Part of that weightlessness thing is related to the fact that I finally applied for naturalization. It was a fairly long journey over last six years, when a lot has changed in my life. It took me quite a while to come to terms with the idea of giving up my Indian citizenship and settle for the pragmatism of applying for a British passport while the doors are still open. It was difficult, but as I said earlier, I almost came to accept that passport is just paper, not identity.

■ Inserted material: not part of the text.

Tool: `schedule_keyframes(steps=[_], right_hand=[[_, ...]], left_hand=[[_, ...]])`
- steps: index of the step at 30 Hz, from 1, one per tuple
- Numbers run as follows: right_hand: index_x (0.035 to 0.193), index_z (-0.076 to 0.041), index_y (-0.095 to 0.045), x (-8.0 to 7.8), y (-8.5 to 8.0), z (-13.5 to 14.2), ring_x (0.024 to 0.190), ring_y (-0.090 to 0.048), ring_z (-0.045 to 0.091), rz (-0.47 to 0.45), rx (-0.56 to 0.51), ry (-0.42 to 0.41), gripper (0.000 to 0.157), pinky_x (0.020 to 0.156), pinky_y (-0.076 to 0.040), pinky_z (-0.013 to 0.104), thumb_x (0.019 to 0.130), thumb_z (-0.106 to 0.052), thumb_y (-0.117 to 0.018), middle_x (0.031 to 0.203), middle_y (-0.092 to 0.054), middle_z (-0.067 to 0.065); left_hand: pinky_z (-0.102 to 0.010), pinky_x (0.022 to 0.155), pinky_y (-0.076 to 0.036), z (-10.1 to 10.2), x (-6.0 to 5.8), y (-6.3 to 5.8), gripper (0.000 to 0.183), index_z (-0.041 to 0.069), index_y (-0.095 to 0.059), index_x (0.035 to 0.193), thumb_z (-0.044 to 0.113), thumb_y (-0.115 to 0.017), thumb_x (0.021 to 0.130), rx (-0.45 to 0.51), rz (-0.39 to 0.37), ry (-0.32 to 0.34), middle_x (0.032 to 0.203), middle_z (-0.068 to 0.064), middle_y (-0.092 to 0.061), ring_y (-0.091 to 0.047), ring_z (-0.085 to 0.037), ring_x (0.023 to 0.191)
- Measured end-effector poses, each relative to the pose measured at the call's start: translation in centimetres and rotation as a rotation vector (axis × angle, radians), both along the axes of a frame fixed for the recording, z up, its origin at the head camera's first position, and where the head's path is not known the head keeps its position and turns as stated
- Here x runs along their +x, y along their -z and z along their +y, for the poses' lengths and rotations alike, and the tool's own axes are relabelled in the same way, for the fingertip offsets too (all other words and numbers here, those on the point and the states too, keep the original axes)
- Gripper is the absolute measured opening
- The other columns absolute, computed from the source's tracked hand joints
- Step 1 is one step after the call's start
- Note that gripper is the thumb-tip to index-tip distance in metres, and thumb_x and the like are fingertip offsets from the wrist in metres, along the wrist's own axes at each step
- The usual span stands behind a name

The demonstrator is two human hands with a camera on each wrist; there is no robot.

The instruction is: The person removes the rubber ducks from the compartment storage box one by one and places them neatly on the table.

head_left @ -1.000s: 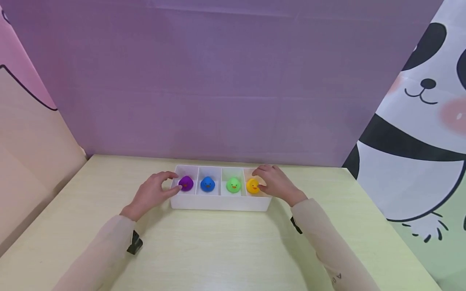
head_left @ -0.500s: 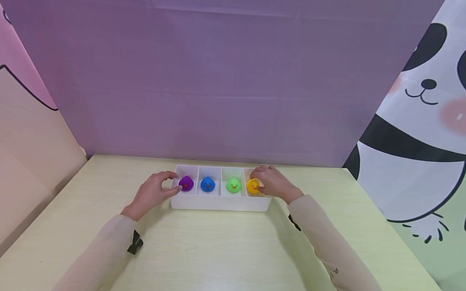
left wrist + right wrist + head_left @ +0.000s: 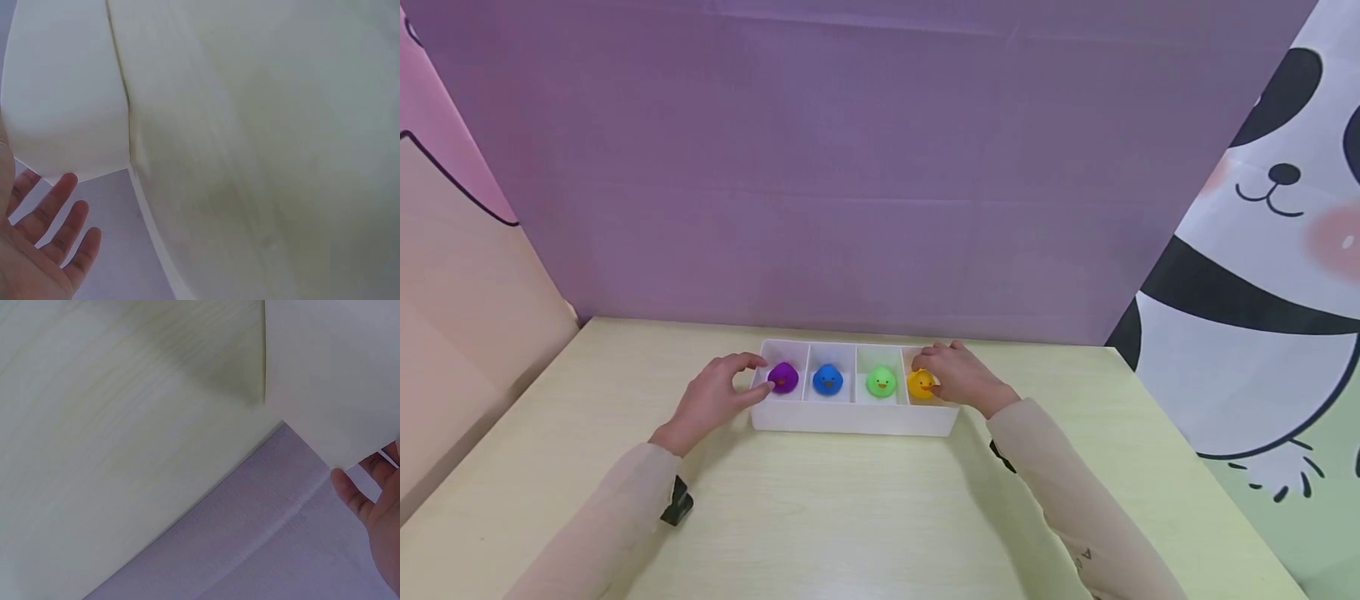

But, on the same day I made the application, there was an announcement made by the Prime Minister in Pravasi Bharatiya Divas that NRIs will be able to vote in 2014 elections, raising my hope that India may allow dual citizenship. I have noted, to my disappointment, India and the Indians treat the Indian diaspora with distrust. I have in fact read [somewhere I don't recall of my head] the differences between how China treats the Chinese expats and how India treats theirs, though there are many highly successful Indian and Chinese who live outside their home country. The big expansion of Chinese 'soft power' was primarily achieved because the Chinese diaspora was far more integrated with China than India ever cared to attempt. There may be historical reasons: The Chinese diaspora was a source of investment and inspiration for freedom among Chinese, while the expatriate Indians were seen as careerist individuals least bothered for their country. I would not say that the feelings are completely untrue, but I think Indians can do better in looking at the world with less fear and more ambition than they ever did in the past.
I keep coming back to this, but I shall mention this again. I watched the debate, in 2008, in India's parliament about the Indo-US nuclear energy agreement. During that debate, Rahul Gandhi made a good speech, even tempered, balanced and weaved around stories. However, during the speech, he made an important point, which remains relevant outside the immediate context of the nuclear power debate. He said: India needs to shade its past fears and start thinking like a big country. Those fears, if you reflect on India's behaviour on the international stage, are all too apparent: A nation constantly seeking reaffirmation of its own greatness, touchy about anyone saying anything, and in constant fear of being undermined. We don't want to sign NPT, we don't want to sign Landmine bans, we don't want to curb our carbon emissions. We are always looking at the rear view mirror and expecting others to set examples for us by doing it first. We simply don't want to set examples. But, we also want the world to recognize us in the context of our past glory, we want a permanent seat in UN Security Council, we don't want to be clubbed with Pakistan all the time. In all, we keep behaving as an adolescent nation, eager to be counted among big boys, but don't want the responsibility. Rahul Gandhi was saying that it was time to grow up and fear less and act with more confidence.
I think the same insecurities play on our mind when we look at the NRIs. We want their money, so the government is doing their best to ease up the process of investment in India, but don't want them back. I noted with dismay how reverse migration to India, which peaked last year during the downturn, was received with brickbats, and how the returnees were being treated as 'traitors' to their motherland and were mocked because they had to come back. Remember, many of these people were citizens of other countries already, and their reasons to go back to India was pure economic opportunity. However, we decided to show as much chauvinism as foreigners, particularly Australians, show towards us these days.
In context, I watched the disturbing clip of a Tamilnadu policeman being hacked to death by a gang while ministerial convoys passed them by but failed to stop and the ministers stating that it was not their responsibility to intervene. I keep wondering why we feel so offended when other nations throw racist insults to us Indians while we treat our own citizens so badly in our own country, but the answer is possibly obvious. We imagine India as a middle class nation, and our deeply embedded caste prejudices allow us to exclude all but the middle class [and the civil servants and the maharajas] from our definition of India altogether.